Don’t expect a happy ending.
- Misery by Stephen King
I am not a huge horror fan, but this book really stuck with me. In an age where celebrities are considered public property, the scenario of a super-fan abducting an idol and keeping them locked away is not as fanciful as you might like to think.King at his very best – you’ll never want your fifteen minutes of fame, after all.
- The Great Gatbsy by F. Scott Fitzgerald
A strange choice for a geeky selection of books, I’ll grant you, but this is truly a masterpiece. I read it at least once a year, but I’m amazed every time. The characters are so real that you’ll want to scream at them (or hug them), and you’ll further lose your faith in humanity. Because everyone is a dick who is out to use and abuse you.
- The Picture Of Dorian Gray by Oscar Wilde
Oscar! Beloved Oscar. Another book I consider to be extremely psychological (it would seem I do like a page turner that messes with your head…), Dorian Gray is a vain narcissist, granted immortality. While his physical self is left untouched by his years and his sins, his portrait bears the scars.
I am a massive Oscar Wilde fan, for the same reason I am a Shakespeare fan. People and their attitudes never really change; The Portrait Of Dorian Gray is as morally relevant today as it was when it was written.
- Nineteen Eighty Four by George Orwell TERRIFYING, because it practically came true. The government are in your homes, in your heads, watching your every move! Big Brother is watching, people. Always watching.

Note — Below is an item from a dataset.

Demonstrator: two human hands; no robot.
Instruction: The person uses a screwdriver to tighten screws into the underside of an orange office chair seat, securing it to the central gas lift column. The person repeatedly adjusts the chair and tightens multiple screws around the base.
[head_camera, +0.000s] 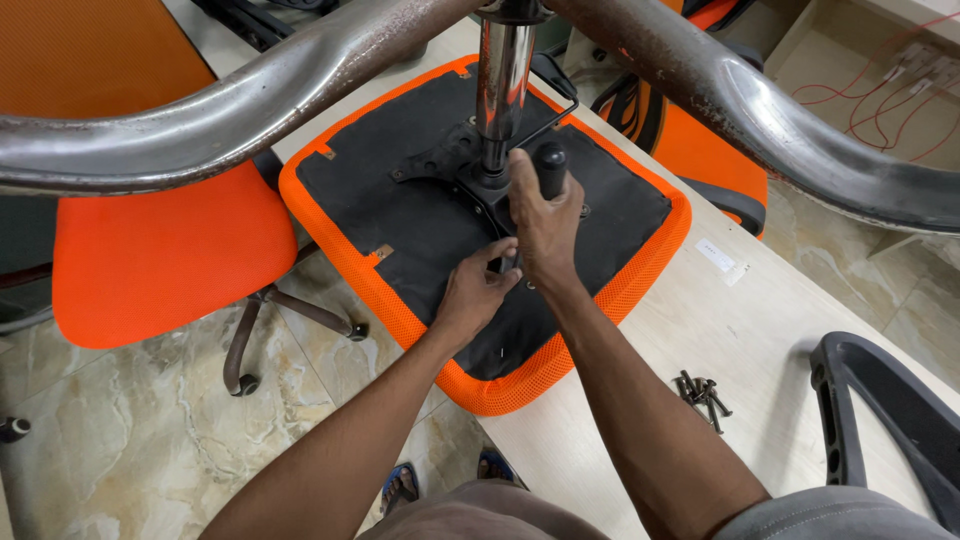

There! I think my book choices may say more about myself than anything else, but at least you’ve got a nice little peek inside my brain. Obviously, there are also hundreds of other books you NEED to read – I am a huge fan of the fantasy genre, and while I’ve avoided it successfully for this whole blog, I do so love a book with a nice wizard or a lost prince or an angry god.
That’s another blog for another time, though.